● WHAT NEEDS TO BE DONE
Look through the entries for the string "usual" and copy every line where it shows up.

(Recorded data)

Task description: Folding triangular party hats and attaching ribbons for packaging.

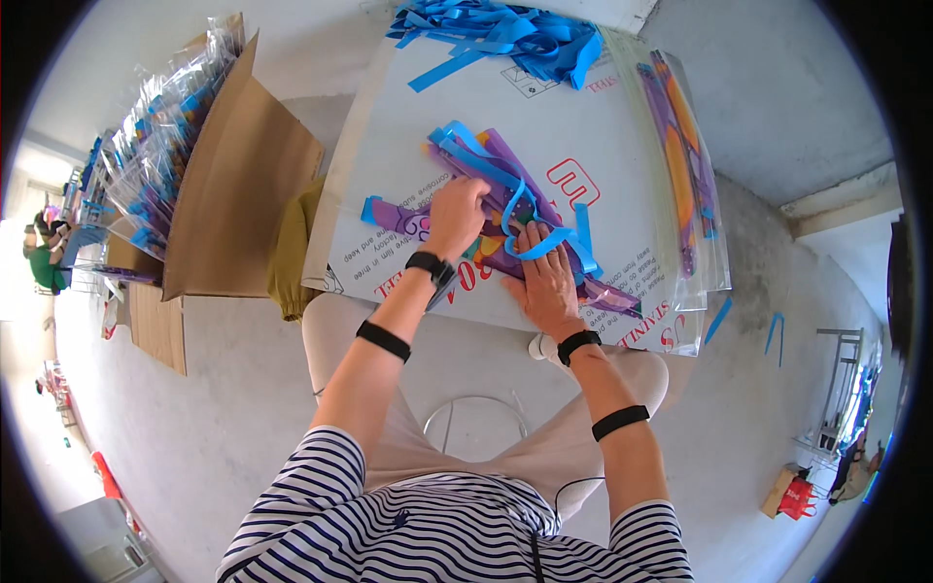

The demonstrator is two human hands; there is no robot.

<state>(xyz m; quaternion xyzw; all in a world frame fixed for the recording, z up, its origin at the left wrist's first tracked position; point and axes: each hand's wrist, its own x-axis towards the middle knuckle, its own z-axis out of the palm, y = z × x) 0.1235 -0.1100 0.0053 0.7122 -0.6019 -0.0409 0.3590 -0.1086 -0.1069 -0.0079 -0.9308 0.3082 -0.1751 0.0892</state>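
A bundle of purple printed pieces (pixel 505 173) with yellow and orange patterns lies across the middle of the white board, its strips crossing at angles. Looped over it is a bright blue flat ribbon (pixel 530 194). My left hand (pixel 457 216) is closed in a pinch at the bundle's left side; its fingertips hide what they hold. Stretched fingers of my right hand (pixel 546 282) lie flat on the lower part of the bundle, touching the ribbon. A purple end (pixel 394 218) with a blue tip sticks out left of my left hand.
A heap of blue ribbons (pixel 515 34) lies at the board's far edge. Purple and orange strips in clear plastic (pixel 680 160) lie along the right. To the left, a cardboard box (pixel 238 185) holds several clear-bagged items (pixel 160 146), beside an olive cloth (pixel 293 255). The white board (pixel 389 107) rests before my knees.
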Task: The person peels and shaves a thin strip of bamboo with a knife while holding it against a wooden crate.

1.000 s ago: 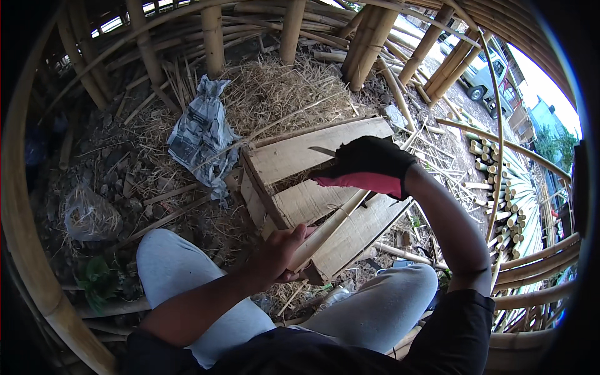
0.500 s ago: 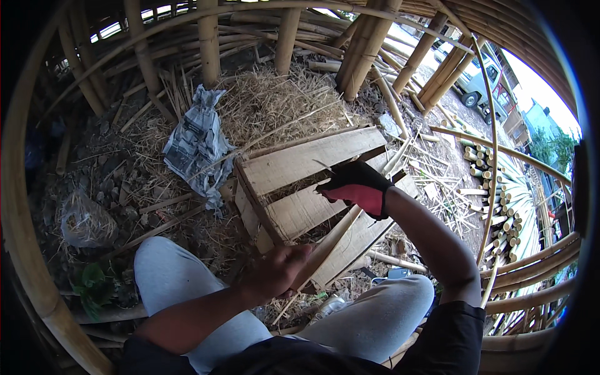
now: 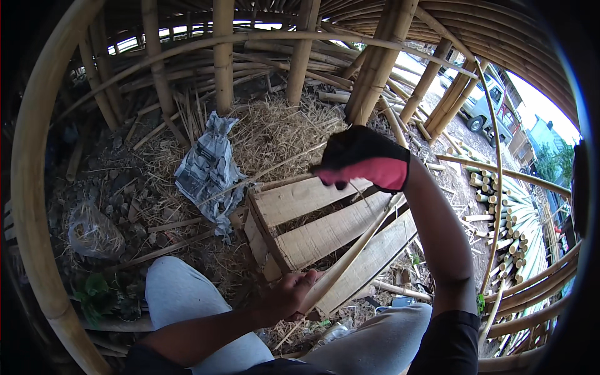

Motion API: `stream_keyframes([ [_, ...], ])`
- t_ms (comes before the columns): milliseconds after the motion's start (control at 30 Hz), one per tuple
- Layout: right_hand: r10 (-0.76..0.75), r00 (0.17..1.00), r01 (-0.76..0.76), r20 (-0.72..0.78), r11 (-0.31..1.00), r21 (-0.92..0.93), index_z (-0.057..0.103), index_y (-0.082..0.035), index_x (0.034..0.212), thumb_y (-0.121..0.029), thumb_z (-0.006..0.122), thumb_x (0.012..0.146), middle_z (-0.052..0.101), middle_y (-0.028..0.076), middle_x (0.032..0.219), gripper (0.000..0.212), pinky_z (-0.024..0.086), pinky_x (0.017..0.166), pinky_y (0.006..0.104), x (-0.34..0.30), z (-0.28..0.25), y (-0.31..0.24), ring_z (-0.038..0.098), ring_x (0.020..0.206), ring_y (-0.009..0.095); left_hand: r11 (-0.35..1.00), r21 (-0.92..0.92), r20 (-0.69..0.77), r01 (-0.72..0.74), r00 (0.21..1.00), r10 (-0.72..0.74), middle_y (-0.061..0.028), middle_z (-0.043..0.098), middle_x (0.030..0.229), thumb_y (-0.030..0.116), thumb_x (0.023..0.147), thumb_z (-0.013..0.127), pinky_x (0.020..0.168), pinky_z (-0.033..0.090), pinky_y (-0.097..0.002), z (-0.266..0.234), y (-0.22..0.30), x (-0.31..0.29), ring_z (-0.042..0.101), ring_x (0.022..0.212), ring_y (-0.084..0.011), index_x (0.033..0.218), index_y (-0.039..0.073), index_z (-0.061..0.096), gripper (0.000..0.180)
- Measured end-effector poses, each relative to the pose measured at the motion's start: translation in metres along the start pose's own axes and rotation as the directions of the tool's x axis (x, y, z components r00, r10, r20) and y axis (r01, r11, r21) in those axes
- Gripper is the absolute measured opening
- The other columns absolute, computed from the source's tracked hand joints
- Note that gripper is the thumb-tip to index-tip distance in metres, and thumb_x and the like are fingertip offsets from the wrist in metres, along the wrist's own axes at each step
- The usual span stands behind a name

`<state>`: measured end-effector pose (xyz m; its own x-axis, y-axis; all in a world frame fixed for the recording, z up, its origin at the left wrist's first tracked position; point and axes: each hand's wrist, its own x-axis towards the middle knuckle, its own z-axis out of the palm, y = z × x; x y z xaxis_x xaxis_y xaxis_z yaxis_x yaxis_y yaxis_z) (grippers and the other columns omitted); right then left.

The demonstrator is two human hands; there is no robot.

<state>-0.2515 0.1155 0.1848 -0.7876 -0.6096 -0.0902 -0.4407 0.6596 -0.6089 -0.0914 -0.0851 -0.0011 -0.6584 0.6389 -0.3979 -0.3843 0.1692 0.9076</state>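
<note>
My bare left hand (image 3: 294, 295) is closed round the near end of a long bamboo strip (image 3: 350, 262), which runs slantwise across a slatted wooden crate (image 3: 334, 230). Above the crate's far right part my right hand (image 3: 365, 159) is raised, in a black and pink glove. Its fingers are curled closed. A thin sliver shows just under the glove, but I cannot make out what the hand holds. The strip's far end lies below the right wrist.
Crumpled newspaper (image 3: 212, 172) lies left of the crate, with dry shavings (image 3: 275, 131) behind. A clear plastic bag (image 3: 94, 231) sits at left. Bamboo posts (image 3: 381, 62) stand ahead. Cut bamboo poles (image 3: 509, 234) are stacked at right, and a vehicle (image 3: 484, 106) is parked beyond.
My right hand has risen off the crate's slats, up and away from the strip. The left hand keeps its grip on the strip's near end. The whole view has shifted slightly.
</note>
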Motion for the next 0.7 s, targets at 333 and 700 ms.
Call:
stream_keyframes([
  [333,0.455,0.685,-0.124,-0.569,0.842,0.524,0.059,-0.001,0.125,-0.088,0.038,0.085,0.064,0.011,0.115,0.098,0.05,0.076,0.0367,0.014,-0.014,0.078,0.066,0.088,0.02,0.991,-0.123,0.066,0.046,0.997,-0.038,-0.0022,0.057,0.074,0.055,0.106,0.037,0.049,0.046,-0.0203,-0.005,0.002,-0.005,0.046,0.049,-0.0055,0.148,0.01,0.048,0.063],
  [700,0.688,0.595,-0.46,-0.415,0.715,0.526,0.072,-0.005,0.092,-0.033,0.067,0.096,0.065,0.0,0.072,0.029,0.042,0.053,0.0257,-0.122,0.066,0.129,0.052,0.056,0.007,0.889,-0.421,0.116,0.182,0.982,-0.147,-0.0045,0.061,0.08,0.041,0.107,0.045,0.039,0.04,-0.0197,-0.008,-0.009,-0.001,0.047,0.046,-0.0042,0.149,0.008,0.041,0.054],
])
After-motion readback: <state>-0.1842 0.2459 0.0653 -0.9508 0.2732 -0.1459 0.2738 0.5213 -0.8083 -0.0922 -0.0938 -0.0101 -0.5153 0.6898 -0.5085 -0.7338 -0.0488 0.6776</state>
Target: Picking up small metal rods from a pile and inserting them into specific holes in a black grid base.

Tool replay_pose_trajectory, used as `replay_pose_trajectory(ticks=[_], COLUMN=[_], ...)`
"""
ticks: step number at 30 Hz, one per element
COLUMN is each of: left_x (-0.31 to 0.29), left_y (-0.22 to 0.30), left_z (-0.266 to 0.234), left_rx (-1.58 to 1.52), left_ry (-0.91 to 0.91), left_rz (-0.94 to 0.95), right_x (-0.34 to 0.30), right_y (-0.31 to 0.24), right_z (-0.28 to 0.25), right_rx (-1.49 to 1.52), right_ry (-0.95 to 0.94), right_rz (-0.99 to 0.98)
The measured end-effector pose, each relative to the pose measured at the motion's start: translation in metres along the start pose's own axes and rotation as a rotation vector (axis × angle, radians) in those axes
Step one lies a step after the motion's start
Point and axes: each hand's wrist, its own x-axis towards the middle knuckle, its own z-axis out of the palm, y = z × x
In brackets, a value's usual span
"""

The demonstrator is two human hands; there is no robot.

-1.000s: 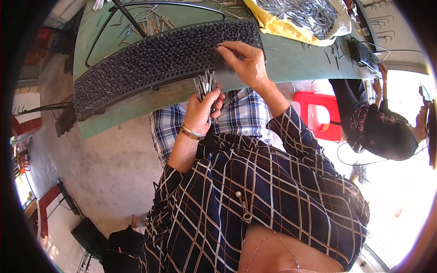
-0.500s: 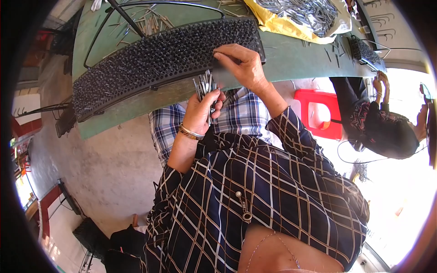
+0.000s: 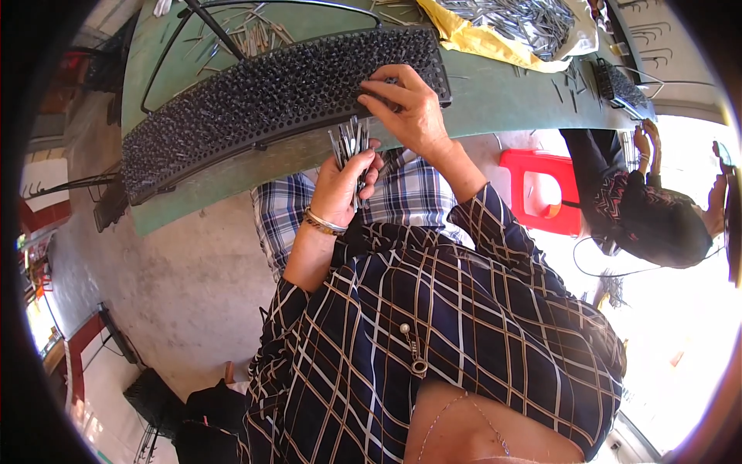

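Observation:
A bundle of thin, silvery and dark metal sticks (image 3: 350,138) stands upright in my left hand (image 3: 340,184), whose fingers are wrapped round it below the near edge of a rack. This long black rack (image 3: 263,100) lies along the table's near edge, its top full of small holes with several dark stick ends poking up. Above its right part is my right hand (image 3: 413,112), thumb and fingertips drawn together close to the rack's surface. What those fingertips hold, if anything, is too small to make out.
On the green table (image 3: 495,100) are loose sticks (image 3: 259,37) and a yellow-edged white sack (image 3: 464,35) of metal sticks. A black metal frame (image 3: 212,27) stands behind the rack. At right are a red stool (image 3: 541,193), another person (image 3: 649,209) and a smaller rack (image 3: 621,87).
My right hand has shifted slightly up and left over the rack, and its fingers have changed their bend. The left hand with the sticks has hardly moved.

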Motion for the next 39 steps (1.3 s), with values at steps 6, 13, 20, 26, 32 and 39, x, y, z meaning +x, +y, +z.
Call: replay_pose_trajectory(ticks=[6,13,20,26,32,39], left_x=[0.000,-0.003,-0.002,-0.002,0.000,0.008], left_y=[0.002,0.004,0.002,0.003,0.003,-0.001], left_z=[0.003,0.005,0.006,0.008,0.012,0.018], left_rx=[-0.012,0.019,0.031,-0.073,-0.053,0.064], left_ry=[-0.017,-0.026,-0.040,-0.043,-0.047,-0.058], left_rz=[0.008,0.006,0.006,-0.001,0.059,0.009], right_x=[0.006,0.007,0.010,0.006,0.000,-0.005], right_y=[-0.002,0.002,-0.003,0.000,-0.014,-0.010], right_z=[-0.009,-0.006,-0.004,-0.006,-0.028,-0.046], right_rx=[0.041,-0.050,-0.064,-0.179,0.286,0.532], right_ry=[0.013,-0.116,-0.128,-0.123,-0.299,-0.302], right_rz=[0.000,-0.133,-0.196,-0.218,0.297,0.647])
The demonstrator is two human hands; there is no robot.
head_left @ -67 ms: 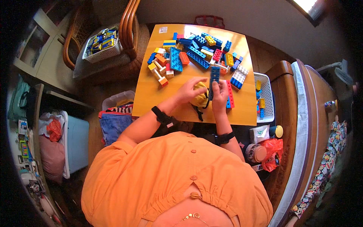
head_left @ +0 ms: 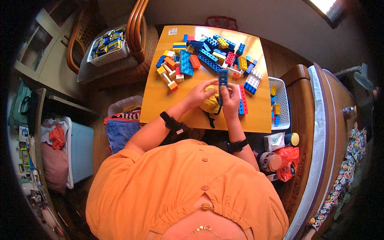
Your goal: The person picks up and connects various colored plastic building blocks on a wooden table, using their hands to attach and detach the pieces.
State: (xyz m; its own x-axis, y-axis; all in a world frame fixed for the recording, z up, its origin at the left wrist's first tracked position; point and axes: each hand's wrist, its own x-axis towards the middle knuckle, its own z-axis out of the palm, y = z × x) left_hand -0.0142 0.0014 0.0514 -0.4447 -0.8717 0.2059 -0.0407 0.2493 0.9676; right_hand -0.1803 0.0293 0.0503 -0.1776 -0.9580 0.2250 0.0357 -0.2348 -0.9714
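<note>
My right hand (head_left: 230,102) grips a long dark blue toy brick (head_left: 223,82), its thumb along the brick's lower end. Beside it, my left hand (head_left: 203,94) is closed over a bunched yellow cloth (head_left: 209,105), its fingertips close to the brick; part of the cloth is hidden by the fingers. A black strap (head_left: 210,120) hangs from the cloth toward the table's near edge. Just right of my right hand lies a row of red and blue bricks (head_left: 243,100). Farther back, several loose bricks (head_left: 209,62) in blue, red, yellow and white spread over the wooden table (head_left: 168,110).
At the table's right side stands a white basket (head_left: 285,104) with some bricks in it. A jar (head_left: 274,162) and a red plastic bag (head_left: 289,160) sit near my right elbow. Left are a bin of clothes (head_left: 122,132) and a wicker chair (head_left: 138,36) bearing a basket of packets (head_left: 108,60).
The dark blue brick has shifted slightly left and turned narrower to view. My right hand has moved a little left with it; my left hand is nearly where it was.
</note>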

● SOLUTION FOR THIS PROBLEM
- The usual span stands behind a name
In brackets, a value's usual span

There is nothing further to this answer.